1. In a suit against a railroad for killing a cow, in a county where the law provided that stock should not run at large requests to charge that if the plaintiff permitted her cow to run at large, and it was killed by the defendant's cars the former would be guilty of negligence and could not recover, were properly refused. It was not for the court to single out any one of a number of facts, and tell the jury that it constituted such negligence as would deprive the plaintiff of her right to recover.

2. Repeals of laws by implication are not favored; indeed, it may be questioned whether they exist at all under the constitution of this state.

( a. ) What are known as the stock laws, embodied in Code, §§1449-54, are not in pari materia with §§3033-4, and do not modify or alter the rule of diligence to be observed in the running of trains; but the existence of a stock law in any locality is a fact which the jury may consider, in ascertaining the amount of care and diligence exercised by each of the parties to the transaction, and in apportioning the extent of the liability of the company, if any.

Laws. Fences. Railroads. Damages. Negligence. Before Judge STEWART. Spalding Superior Court. February Term, 1883.

Amanda Hamilton brought suit in the county court of Spalding county against the Central Railroad, for the value of a cow killed by the defendant's train.
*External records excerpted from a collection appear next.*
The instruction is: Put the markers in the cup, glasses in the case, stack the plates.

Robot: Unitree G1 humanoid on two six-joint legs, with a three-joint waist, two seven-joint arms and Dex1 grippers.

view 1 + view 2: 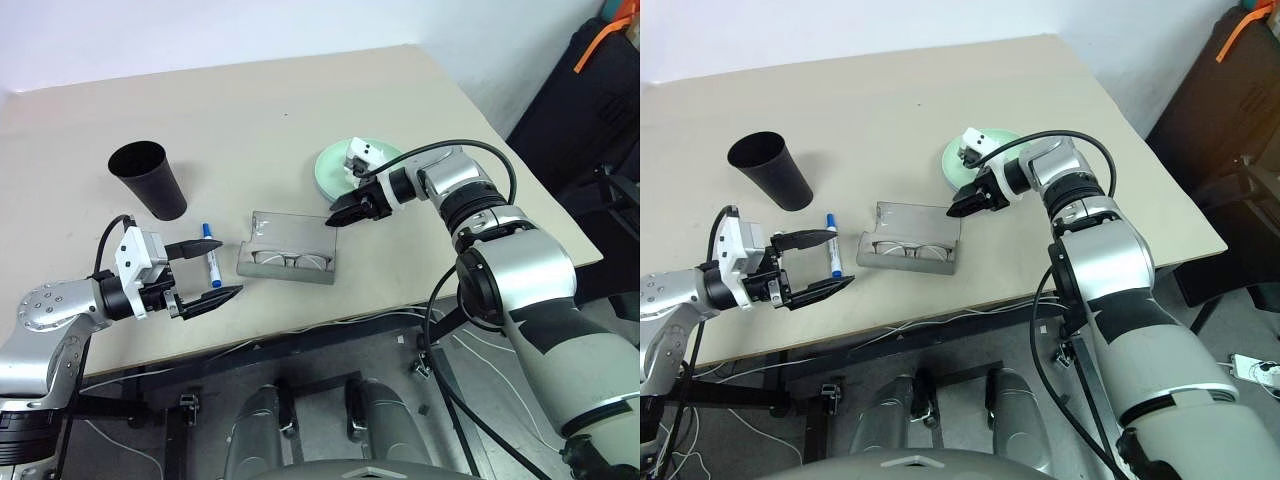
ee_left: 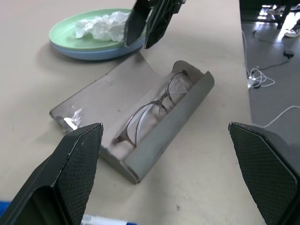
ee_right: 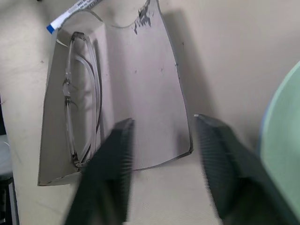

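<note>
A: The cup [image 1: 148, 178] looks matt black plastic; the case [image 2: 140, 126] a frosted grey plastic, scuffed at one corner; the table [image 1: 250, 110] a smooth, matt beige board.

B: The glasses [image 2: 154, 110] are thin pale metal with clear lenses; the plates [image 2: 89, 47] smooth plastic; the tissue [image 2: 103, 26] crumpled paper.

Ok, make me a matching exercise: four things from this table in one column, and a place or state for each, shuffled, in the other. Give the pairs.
Things:
1. glasses
2. tissue
3. marker
4. cup

Places or states:
A. lies on the table between the cup and the case
B. stands upright, rim up
C. lies in the open case
D. sits on the stacked plates

Pairs: 1-C, 2-D, 3-A, 4-B
</note>
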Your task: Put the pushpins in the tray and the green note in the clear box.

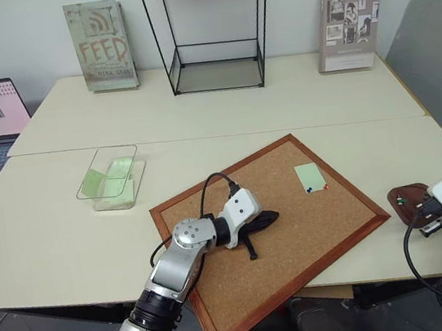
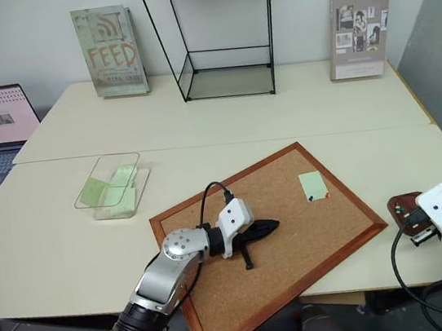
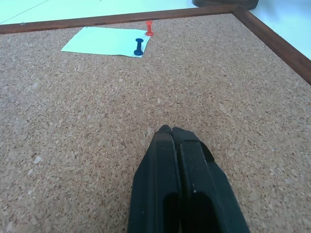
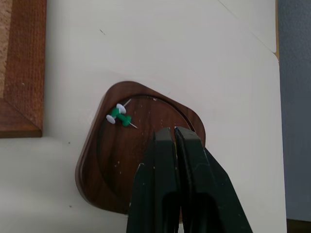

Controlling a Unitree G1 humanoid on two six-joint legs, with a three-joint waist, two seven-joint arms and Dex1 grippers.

Plaintiff recovered a judgment and defendant appealed to the superior court. On the trial the evidence showed that the cow was killed by the train, but the defence rested on the question of negligence in the railroad and the owner of the cow respectively. What is known as the stock law was in force in Spalding at the time, prohibiting owners of stock from allowing them to run at large. (See Code, §§1449-1454.) The husband of the plaintiff testified that the cow was turned out of a lot in Pike county, in which there was no stock law, and wandered into the adjoining county of Spalding, where she was killed. The jury found for the plaintiff $40.00, with interest from the date of the injury. Defendant moved for a new trial, on the following among other grounds:

(1.) Because the verdict was contrary to law and evidence.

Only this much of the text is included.